As I eased back into the present day, I was standing in a shop in Great Adventure. It wasn’t a shocking revelation to call it virtually the modern day version of the old WB Store. I’ve mentioned this here on the site before, but my last few visits here have been so nostalgic that I almost felt like they should just call it what it is: The WB Store at Six Flags Great Adventure.
When you first walk into the park, two or three stores are connected and basically make one huge mega store. This is very similar to how shops are linked together in Disney World. In this case, you walk through the Looney Tunes section and then the DC Comics section. I stop into these stores every time I go to the park, but this time I literally spent 45 minutes because there was so much new crap to look at. As I browsed around, much like the WB Store before it, it’s safe to say more than half of all the merch was exclusive to Six Flags and Great Adventure specifically.
In previous posts, I’ve mentioned that the Hall of Justice shop was the pinnacle of stores in the entire park, and for DC Comics fans, it truly IS. Unfortunately, there’s been a bit of a misstep. Things are changing. The shop has lost so much of it’s personality since they decided to change its name to the…Gotham City Gift Shop? Are you f*cking serious bro? WTF! The name change obviously capitalizes on its proximity in the park to Batman: the Ride and The Dark Knight Coaster, but with the build up to the Justice League movie looming, the Hall of Justice is the most appropriate name for the shop, no question. On top of that, the OG storefront was faintly designed in the spirit of the actual Hall of Justice in the comics. Six Flags can try to justify the change in various ways, but there’s no better time in the history of Great Adventure to have a shop inspired by the headquarters of DC’s iconic Superhero Team. Now dropping a Roman Reigns quote on you: “Believe that!”

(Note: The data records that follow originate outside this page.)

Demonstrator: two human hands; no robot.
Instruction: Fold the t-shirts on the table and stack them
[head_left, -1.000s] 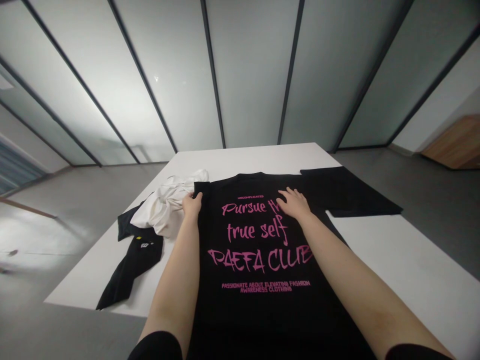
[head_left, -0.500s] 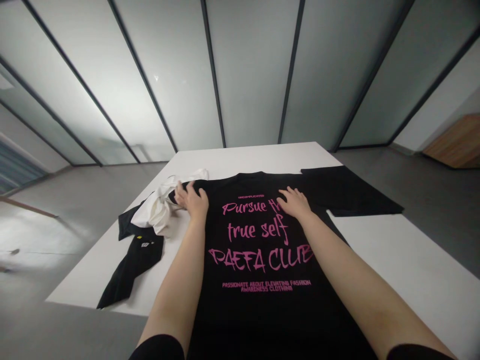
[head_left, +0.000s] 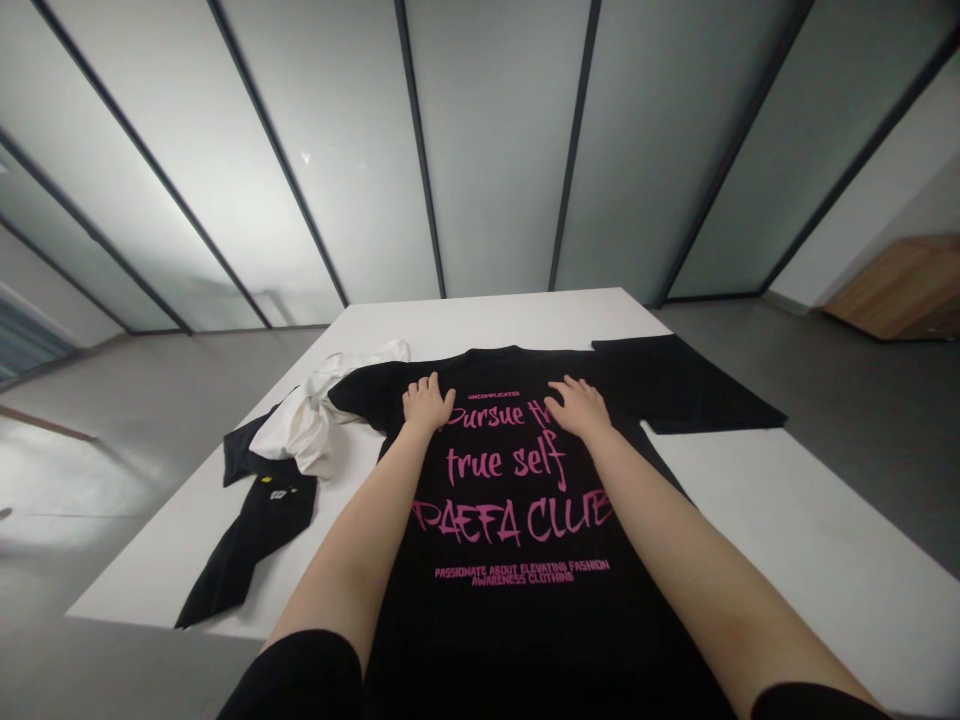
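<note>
A black T-shirt [head_left: 510, 630] with pink lettering lies spread on the white table, its collar at the far side and its lower part towards me. My left hand [head_left: 427, 402] rests on the upper left of the shirt, fingers spread and the thumb pointing at the print. On the upper right of the lettering lies my right hand [head_left: 577, 405], its fingers apart, covering the end of the top large line. Neither hand grips the cloth. The shirt's left sleeve reaches over to a crumpled white garment [head_left: 300, 432].
Under the white garment, a dark garment [head_left: 255, 540] with small yellow and white marks hangs near the table's left edge. Black cloth [head_left: 697, 385] extends to the right edge of the white table [head_left: 780, 520]. Frosted glass panels [head_left: 495, 150] stand behind.
My left hand has moved right, from the left sleeve onto the shirt's upper body. The left sleeve now lies flatter and more in view. My right hand has stayed nearly in place.
</note>
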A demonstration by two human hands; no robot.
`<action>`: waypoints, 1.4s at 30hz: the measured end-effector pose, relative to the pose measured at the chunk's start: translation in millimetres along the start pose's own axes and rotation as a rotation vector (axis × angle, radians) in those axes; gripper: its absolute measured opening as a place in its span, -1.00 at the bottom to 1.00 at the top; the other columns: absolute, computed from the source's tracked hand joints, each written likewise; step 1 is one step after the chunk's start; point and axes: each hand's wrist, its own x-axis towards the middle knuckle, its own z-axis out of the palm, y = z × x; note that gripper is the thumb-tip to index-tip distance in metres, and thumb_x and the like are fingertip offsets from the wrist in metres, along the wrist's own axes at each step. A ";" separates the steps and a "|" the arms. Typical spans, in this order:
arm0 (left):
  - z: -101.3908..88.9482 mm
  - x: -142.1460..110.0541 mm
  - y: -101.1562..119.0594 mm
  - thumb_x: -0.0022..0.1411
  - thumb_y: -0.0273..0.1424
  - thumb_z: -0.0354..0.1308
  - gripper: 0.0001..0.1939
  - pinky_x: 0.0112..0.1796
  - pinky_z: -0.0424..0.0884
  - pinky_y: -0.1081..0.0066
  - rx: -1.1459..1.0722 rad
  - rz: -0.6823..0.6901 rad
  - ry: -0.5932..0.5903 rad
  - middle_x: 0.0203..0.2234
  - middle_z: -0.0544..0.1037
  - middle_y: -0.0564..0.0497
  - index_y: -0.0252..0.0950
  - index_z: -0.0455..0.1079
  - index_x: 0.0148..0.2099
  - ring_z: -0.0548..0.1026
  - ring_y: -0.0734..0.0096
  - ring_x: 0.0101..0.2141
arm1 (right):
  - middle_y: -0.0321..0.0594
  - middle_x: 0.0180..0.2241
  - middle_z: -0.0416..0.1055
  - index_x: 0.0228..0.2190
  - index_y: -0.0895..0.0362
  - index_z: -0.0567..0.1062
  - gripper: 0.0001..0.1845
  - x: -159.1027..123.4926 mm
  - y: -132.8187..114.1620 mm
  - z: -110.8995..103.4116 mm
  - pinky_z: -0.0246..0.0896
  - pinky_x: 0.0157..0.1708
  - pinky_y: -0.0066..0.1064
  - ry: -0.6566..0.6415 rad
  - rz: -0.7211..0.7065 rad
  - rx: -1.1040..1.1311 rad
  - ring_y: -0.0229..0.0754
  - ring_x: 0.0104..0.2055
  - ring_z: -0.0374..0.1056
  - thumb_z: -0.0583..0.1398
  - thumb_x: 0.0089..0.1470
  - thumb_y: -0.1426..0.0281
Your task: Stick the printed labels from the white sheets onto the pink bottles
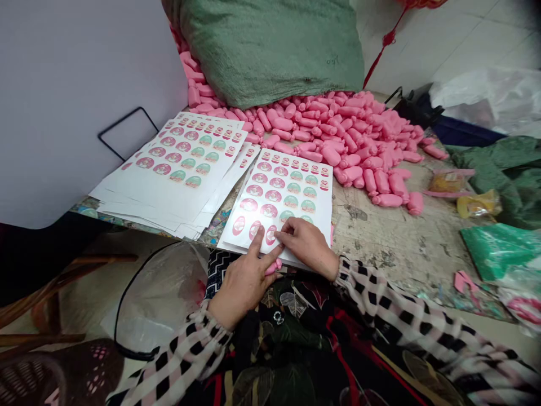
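A sticker sheet [291,189] with rows of pink and green round labels lies on a stack at the table's near edge. My right hand [308,243] rests on its bottom edge, fingertips pinching at a pink sticker [271,234]. My left hand [245,279] sits just below the sheet, index finger stretched onto it, the other fingers curled round a small pink plastic piece [274,266]. Both sleeves are checked black, white and pink.
A second, bigger stack of sticker sheets [177,169] lies to the left. A heap of pink plastic pieces [350,135] spreads across the far table under a green sack [270,51]. Plastic bags [499,248] lie right; a clear bag on a wire frame [156,299] hangs lower left.
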 end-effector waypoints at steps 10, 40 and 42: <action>-1.8 0.1 2.3 0.19 -0.20 0.08 -0.41 -0.31 0.45 0.22 0.059 -0.013 -0.003 0.33 -0.22 -0.09 0.19 0.03 0.25 0.54 0.14 -0.22 | -0.33 -0.53 0.42 -0.56 0.09 0.44 -0.81 11.1 -14.4 -19.7 -0.03 -0.50 -0.43 0.051 -0.026 0.018 -0.28 -0.49 0.24 0.23 -0.08 0.24; -37.6 29.8 30.0 0.24 -0.10 -0.02 -0.59 -0.56 0.38 0.50 -2.049 -0.356 -0.111 -0.51 0.43 0.03 -0.31 0.37 -0.09 0.44 0.50 -0.55 | -0.35 -0.50 0.37 -0.51 0.13 0.41 -0.78 -29.9 -7.9 -31.0 0.19 -0.38 -0.41 0.021 -0.238 0.711 -0.30 -0.45 0.28 0.28 -0.05 0.26; -36.7 30.5 30.6 0.24 -0.09 -0.02 -0.59 -0.56 0.38 0.51 -2.059 -0.351 -0.108 -0.49 0.44 0.03 -0.31 0.38 -0.10 0.43 0.51 -0.54 | -0.34 -0.50 0.38 -0.50 0.13 0.41 -0.78 -30.3 -6.2 -29.9 0.19 -0.38 -0.41 0.004 -0.243 0.702 -0.29 -0.44 0.29 0.27 -0.04 0.25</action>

Just as a brief downpour began, I hopped in my car and headed for the Turnpike. On the way home I stopped in at Wawa. I rarely get their fancy pre-made iced drinks, but not because they aren’t delicious, more because they are filled with so much sugar. I felt pretty good about things at that moment. As I flipped through the touch screen options, I came across an iced mint creme drink. I know mint isn’t a flavor that everyone digs, but it’s probably my favorite flavor of ice cream or iced beverages. I was pleased with my decision and I loved it. I inhaled it about 2 minutes after buying it. It was refreshing and a cool way to cap off the trip. Treat Yo’ self!
On a trip to Great Adventure I would’ve never expected to get a rush of fond memories about the Warner Brothers store and summer days in the mall. Did I use this post to reminisce? Sure I did, but it was all legit. The ironic part is that I don’t even want to step foot into a mall nowadays, so in that respect, things have absolutely changed.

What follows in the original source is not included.